Los columpios. Las librerías. La risa de mis amigas. El café. Los días nublados. Los cuentos de Etgar Keret. Los vestidos. Las canciones de Regina Spektor. El color amarillo. Las pinturas de Edward Hopper. Las medias de colores. La voz de mi mamá. Las revistas de cocina. La mermelada de guayaba. La sonrisa de Giulietta Masina.
Pensaba en esas cosas y las pensé de esa forma porque me gusta hacer listas, lo que no explica porque nunca compro suficientes cosas cuando voy al súper, dos días después de haber hecho las compras y ya me acabé las cosas, hago listas de cosas inútiles pero soy una inútil para hacer una lista de las cosas que necesito del súper.
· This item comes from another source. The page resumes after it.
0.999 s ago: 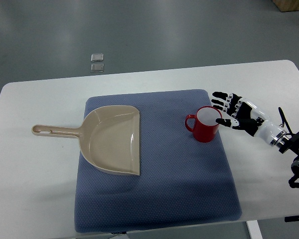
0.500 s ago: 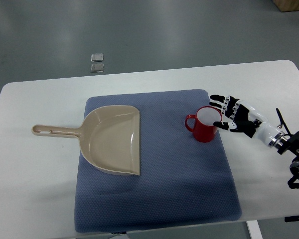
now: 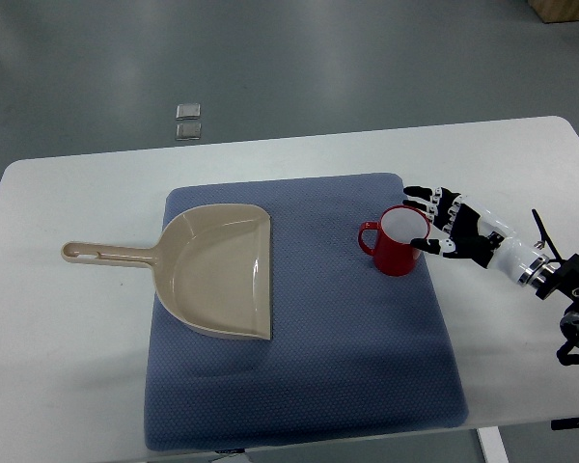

Casi siempre como mal, pero cuando estoy de buenas a veces me da por comprar cosas para hacer hot dogs y los preparo con entusiasmo, casi siempre los acompaño con doritos, seguramente no es una comida muy sana, pero igual me pone de buenas comerlo, lo llamo el menú Karen porque hace muchos años mi amiga y yo preparamos eso, desde ese día me quedé con ese recuerdo.
Me gustan los hot dogs pero en realidad creo que cuando los preparo lo hago un poco en honor a ella y tal vez para volver a sentirme abrigada por ese recuerdo.
Ella que a veces me llevaba tupers con comida porque sabía que yo comía mal y también ella que alguna vez me llevó pizza y un juguito para que comiera algo un día que nos vimos y yo venía saliendo de estar varias horas en mis prácticas.
En mi álbum de recuerdos, ella sale en muchas estampitas, y sí la comida es una muestra de cariño, yo me he sentido muy querida.
Gracias por la comida, los recuerdos y por pintarle nubecitas y ponerle colorcitos a mi vida.